The response should repeat word for word every line below from the one with "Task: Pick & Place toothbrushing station" to the one with "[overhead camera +", inclusive, and nothing else; leave pictures out.
*** Records for the task Section Begins ***
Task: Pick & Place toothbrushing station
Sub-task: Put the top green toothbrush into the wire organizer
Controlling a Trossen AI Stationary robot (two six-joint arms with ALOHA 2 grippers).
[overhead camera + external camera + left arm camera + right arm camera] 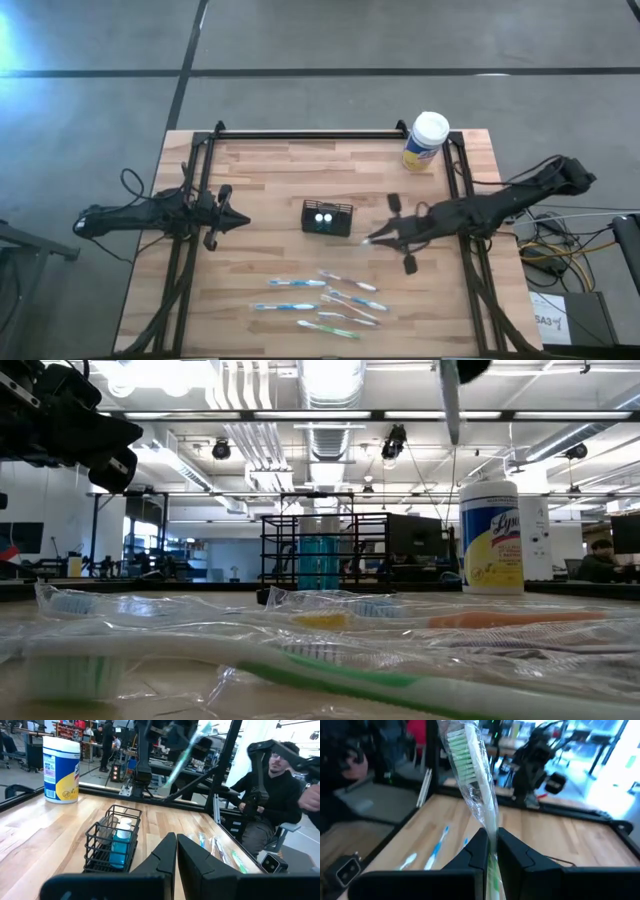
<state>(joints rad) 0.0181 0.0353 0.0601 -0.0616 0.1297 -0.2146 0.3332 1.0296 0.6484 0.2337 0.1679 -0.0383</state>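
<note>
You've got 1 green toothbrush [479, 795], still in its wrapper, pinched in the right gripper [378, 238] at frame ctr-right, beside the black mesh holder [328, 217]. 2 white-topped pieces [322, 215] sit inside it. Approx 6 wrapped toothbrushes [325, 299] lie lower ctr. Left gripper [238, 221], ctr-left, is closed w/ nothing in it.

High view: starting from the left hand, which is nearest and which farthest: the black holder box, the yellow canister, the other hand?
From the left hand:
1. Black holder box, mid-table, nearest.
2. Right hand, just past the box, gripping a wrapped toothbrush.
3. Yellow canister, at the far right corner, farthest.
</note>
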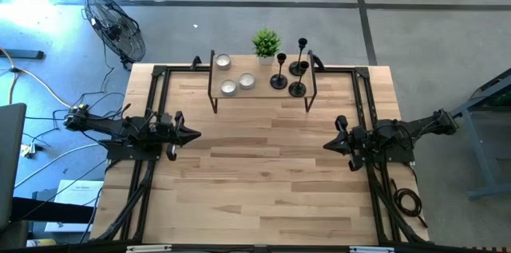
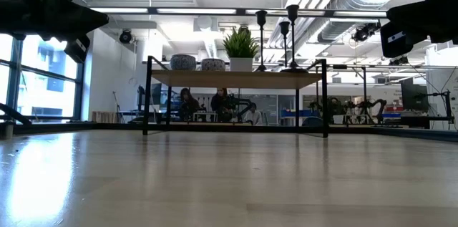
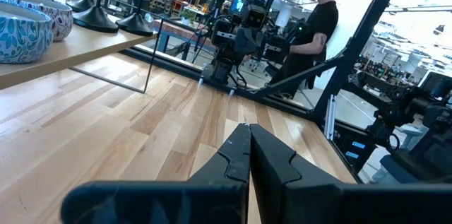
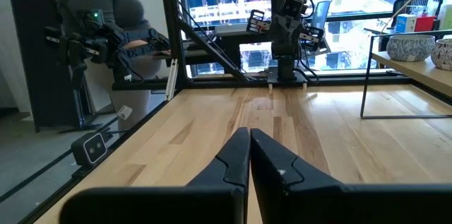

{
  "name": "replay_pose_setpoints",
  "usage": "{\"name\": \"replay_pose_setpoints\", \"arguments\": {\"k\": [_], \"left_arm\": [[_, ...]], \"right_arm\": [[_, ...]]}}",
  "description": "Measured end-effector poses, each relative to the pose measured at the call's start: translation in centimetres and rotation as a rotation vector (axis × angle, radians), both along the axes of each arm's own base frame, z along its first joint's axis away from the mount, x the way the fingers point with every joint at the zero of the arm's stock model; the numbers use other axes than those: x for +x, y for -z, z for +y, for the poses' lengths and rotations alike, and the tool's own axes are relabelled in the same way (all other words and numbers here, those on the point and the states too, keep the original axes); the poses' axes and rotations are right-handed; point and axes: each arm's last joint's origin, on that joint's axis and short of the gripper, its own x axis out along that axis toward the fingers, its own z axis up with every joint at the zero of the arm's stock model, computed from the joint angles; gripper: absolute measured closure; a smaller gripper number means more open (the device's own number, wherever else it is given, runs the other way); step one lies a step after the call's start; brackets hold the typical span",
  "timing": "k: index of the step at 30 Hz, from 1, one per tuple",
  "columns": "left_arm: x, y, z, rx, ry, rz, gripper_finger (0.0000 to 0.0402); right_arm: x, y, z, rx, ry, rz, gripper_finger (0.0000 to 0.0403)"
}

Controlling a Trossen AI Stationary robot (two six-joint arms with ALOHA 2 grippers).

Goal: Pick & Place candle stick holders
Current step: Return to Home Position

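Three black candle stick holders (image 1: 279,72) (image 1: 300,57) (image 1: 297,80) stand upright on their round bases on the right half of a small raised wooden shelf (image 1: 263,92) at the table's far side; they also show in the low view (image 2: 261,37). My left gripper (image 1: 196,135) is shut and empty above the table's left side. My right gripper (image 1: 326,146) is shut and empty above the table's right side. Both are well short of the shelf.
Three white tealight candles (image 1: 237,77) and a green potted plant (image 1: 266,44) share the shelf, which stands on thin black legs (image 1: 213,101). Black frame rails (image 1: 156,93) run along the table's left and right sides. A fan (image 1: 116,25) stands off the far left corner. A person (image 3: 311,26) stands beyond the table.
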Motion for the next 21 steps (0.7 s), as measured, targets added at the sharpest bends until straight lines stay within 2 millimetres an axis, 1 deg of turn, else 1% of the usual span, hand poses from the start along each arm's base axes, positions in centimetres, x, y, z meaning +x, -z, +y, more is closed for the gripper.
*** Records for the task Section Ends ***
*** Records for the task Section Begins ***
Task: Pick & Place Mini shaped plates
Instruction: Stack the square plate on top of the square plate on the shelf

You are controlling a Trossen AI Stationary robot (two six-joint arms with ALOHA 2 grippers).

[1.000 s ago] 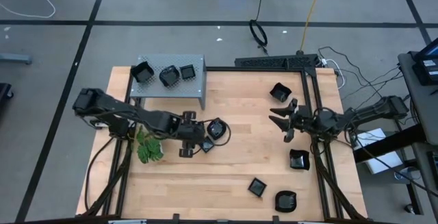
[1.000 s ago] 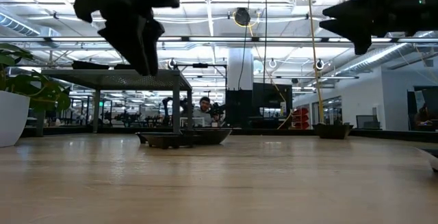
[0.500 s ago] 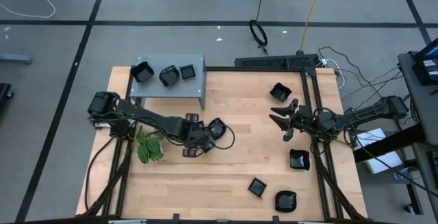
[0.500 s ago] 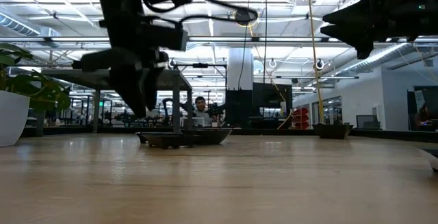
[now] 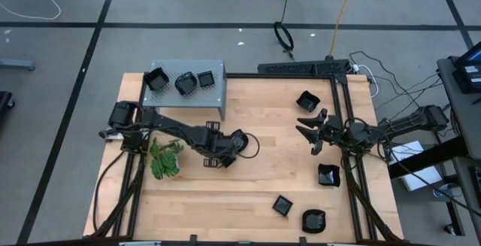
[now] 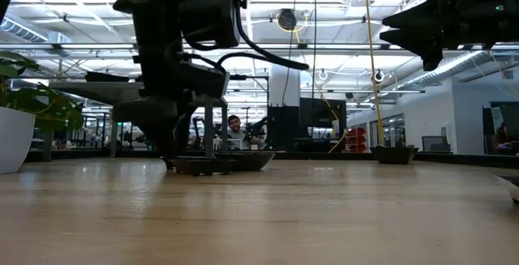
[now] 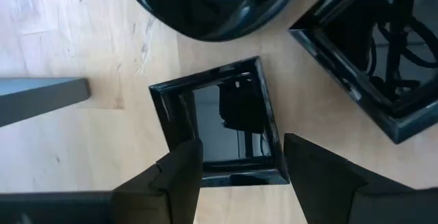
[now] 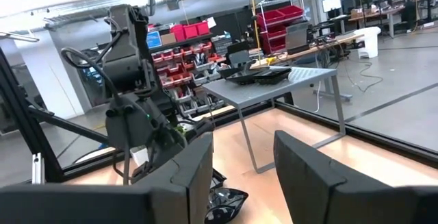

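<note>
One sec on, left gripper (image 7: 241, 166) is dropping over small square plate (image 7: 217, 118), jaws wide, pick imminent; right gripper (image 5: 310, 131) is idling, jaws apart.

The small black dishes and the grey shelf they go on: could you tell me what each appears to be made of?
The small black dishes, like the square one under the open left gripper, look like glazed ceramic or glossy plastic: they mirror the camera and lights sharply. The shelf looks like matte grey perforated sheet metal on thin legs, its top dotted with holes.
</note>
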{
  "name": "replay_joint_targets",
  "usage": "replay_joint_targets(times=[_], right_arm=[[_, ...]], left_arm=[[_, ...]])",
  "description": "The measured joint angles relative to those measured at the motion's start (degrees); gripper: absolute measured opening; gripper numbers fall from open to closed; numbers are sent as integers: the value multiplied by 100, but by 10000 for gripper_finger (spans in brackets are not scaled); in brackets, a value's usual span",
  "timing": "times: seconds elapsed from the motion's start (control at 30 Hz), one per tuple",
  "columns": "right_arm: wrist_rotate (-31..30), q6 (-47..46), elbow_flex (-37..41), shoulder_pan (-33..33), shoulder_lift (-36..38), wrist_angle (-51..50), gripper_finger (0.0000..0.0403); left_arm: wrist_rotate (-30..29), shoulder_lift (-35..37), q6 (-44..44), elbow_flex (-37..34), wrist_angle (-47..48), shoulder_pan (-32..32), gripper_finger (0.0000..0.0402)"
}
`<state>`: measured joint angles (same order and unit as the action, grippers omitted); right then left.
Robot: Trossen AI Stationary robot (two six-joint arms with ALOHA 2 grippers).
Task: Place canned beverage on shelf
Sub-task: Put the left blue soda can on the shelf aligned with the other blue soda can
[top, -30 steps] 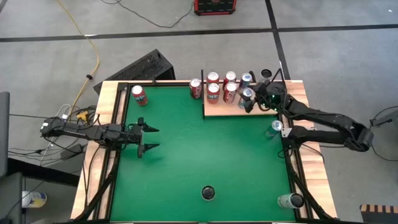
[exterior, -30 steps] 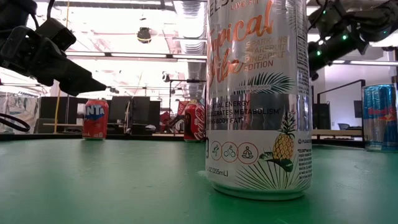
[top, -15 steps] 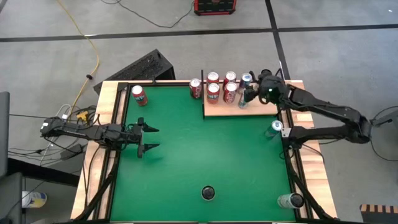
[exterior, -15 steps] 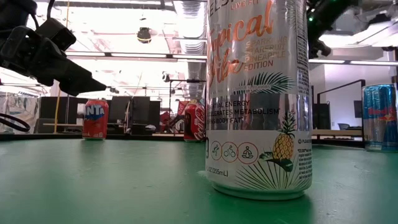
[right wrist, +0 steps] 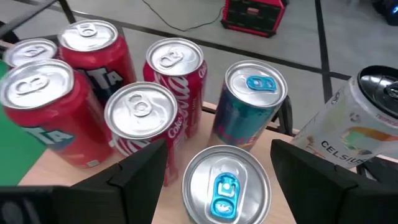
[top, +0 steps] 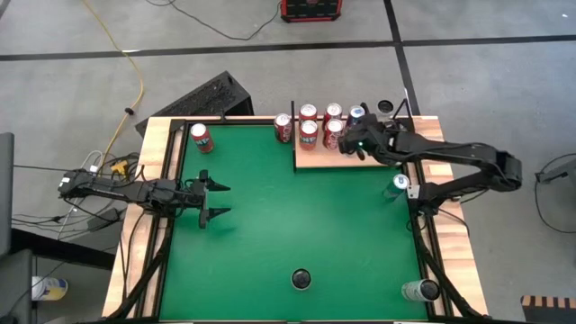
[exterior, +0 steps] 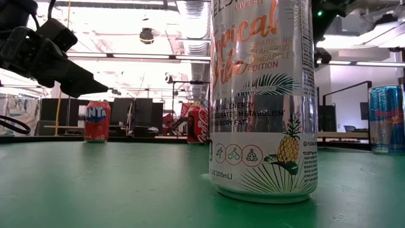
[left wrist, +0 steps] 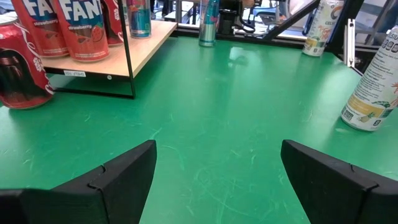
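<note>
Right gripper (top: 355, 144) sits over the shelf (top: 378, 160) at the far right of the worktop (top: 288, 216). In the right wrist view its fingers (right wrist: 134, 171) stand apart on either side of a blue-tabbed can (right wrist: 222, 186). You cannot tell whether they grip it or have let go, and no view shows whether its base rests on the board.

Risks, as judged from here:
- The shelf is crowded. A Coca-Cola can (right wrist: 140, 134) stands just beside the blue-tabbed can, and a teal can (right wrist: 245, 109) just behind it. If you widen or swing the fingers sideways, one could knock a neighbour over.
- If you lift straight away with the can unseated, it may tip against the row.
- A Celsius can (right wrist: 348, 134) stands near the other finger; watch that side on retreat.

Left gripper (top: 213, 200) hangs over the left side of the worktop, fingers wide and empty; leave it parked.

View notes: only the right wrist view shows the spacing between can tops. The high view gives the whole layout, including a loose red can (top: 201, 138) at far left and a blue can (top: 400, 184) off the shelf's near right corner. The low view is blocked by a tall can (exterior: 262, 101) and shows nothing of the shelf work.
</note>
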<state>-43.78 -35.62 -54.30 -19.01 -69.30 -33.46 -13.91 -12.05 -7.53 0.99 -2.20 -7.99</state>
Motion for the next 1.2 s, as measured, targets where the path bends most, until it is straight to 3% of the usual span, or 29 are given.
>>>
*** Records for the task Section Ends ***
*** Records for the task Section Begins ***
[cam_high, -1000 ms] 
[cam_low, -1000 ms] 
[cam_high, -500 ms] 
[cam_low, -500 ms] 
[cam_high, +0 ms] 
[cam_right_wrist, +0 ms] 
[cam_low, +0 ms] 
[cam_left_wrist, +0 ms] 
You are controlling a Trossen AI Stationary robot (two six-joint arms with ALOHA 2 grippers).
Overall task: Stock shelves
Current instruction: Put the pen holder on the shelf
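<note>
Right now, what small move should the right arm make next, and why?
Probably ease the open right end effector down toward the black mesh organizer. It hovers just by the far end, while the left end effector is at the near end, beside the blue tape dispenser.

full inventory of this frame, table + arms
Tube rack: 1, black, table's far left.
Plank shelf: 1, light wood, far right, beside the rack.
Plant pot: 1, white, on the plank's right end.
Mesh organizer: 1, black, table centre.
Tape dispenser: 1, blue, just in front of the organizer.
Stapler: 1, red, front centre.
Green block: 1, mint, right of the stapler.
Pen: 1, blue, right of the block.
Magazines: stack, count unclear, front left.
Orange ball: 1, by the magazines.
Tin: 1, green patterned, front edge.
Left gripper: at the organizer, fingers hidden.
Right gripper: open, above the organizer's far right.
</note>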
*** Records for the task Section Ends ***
#### Response area:
Task: Pick & Place toothbrushing station
Sub-task: Put the top green toothbrush into the wire organizer
Controlling a Trossen AI Stationary robot (two six-joint arms with ALOHA 2 grippers).
[overhead camera + external camera + left arm camera + right arm camera] 

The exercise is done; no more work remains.